In forty minutes the room was dismantled; and it had been accomplished
in such an orderly manner and with as little noise as if the various
articles had been packed and wadded for the occasion.

Lupin said to the last man who departed by way of the tunnel:

"You need not come back. You understand, that as soon as the auto-van is
loaded, you are to proceed to the grange at Roquefort."

"But you, patron?"

"Leave me the motor-cycle."

When the man had disappeared, Arsène Lupin pushed the section of the
bookcase back into its place, carefully effaced the traces of the men's
footsteps, raised a portiere, and entered a gallery, which was the only
means of communication between the tower and the castle. In the center
of this gallery there was a glass cabinet which had attracted Lupin's
attentions. It contained a valuable collection of watches, snuff-boxes,
rings, chatelaines and miniatures of rare and beautiful workmanship. He
forced the lock with a small jimmy, and experienced a great pleasure in
handling those gold and silver ornaments, those exquisite and delicate
works of art.

He carried a large linen bag, specially prepared for the removal of
such knick-knacks. He filled it. Then he filled the pockets of his coat,
waistcoat and trousers. And he was just placing over his left arm a
number of pearl reticules when he heard a slight sound. He listened. No,
he was not deceived. The noise continued. Then he remembered that, at
one end of the gallery, there was a stairway leading to an unoccupied
apartment, but which was probably occupied that night by the young lady
whom Mon. Devanne had brought from Dieppe with his other visitors.
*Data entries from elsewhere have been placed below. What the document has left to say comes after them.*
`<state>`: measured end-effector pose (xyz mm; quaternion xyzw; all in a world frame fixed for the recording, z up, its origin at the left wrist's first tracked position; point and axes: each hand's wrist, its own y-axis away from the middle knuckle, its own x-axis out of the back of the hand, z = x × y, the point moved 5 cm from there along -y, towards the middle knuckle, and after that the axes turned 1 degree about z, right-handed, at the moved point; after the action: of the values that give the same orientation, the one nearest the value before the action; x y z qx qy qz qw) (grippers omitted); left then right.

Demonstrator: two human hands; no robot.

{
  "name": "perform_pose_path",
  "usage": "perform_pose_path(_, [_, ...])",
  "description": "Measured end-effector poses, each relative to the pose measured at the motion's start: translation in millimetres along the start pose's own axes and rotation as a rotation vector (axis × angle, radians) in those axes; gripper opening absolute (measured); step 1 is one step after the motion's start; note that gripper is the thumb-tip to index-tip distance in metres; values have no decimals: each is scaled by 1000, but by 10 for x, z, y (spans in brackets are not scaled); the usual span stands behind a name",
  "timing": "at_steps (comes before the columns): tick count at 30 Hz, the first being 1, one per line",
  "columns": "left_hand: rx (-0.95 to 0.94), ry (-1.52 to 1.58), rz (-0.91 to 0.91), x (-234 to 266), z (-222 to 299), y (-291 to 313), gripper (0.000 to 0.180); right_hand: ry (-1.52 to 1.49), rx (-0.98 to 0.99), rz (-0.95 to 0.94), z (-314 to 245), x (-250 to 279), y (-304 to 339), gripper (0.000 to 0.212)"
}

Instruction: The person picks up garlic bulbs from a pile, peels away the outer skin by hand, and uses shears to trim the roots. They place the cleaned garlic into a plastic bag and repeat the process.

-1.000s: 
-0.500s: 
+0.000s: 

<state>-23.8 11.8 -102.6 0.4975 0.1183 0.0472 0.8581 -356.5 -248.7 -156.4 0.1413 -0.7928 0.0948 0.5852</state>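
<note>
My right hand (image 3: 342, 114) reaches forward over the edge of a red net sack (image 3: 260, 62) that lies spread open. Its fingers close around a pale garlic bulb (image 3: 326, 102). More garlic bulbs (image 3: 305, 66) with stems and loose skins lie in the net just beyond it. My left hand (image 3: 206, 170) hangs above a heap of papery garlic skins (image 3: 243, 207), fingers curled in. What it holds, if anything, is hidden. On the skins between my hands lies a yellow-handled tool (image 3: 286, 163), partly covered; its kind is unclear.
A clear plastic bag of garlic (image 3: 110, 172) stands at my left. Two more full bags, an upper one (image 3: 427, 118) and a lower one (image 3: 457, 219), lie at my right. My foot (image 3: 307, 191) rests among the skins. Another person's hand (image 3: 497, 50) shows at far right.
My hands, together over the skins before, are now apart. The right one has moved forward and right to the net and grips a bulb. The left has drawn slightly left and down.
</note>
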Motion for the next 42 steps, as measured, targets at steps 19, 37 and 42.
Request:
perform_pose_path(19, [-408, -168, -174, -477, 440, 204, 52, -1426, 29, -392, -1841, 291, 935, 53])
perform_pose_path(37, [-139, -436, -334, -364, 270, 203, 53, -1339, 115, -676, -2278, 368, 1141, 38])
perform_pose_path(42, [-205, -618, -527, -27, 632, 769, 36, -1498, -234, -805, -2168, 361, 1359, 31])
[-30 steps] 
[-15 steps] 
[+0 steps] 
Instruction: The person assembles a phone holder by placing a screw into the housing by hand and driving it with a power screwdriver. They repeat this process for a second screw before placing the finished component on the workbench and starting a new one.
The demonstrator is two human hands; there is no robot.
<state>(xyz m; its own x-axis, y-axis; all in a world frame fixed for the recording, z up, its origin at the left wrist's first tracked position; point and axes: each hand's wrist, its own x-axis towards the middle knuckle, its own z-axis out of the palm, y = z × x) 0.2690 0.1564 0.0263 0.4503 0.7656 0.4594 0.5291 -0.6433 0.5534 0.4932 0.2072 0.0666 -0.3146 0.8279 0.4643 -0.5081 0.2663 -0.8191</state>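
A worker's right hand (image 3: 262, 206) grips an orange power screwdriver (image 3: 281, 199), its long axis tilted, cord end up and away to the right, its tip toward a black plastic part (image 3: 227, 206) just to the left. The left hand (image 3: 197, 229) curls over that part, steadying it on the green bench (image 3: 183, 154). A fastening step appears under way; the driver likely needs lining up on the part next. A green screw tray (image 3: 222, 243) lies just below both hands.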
Immediately he extinguished his lantern, and had scarcely gained the
friendly shelter of a window-embrasure, when the door at the top of the
stairway was opened and a feeble light illuminated the gallery. He could
feel - for, concealed by a curtain, he could not see - that a woman was
cautiously descending the upper steps of the stairs. He hoped she would
come no closer. Yet, she continued to descend, and even advanced some
distance into the room. Then she uttered a faint cry. No doubt she had
discovered the broken and dismantled cabinet.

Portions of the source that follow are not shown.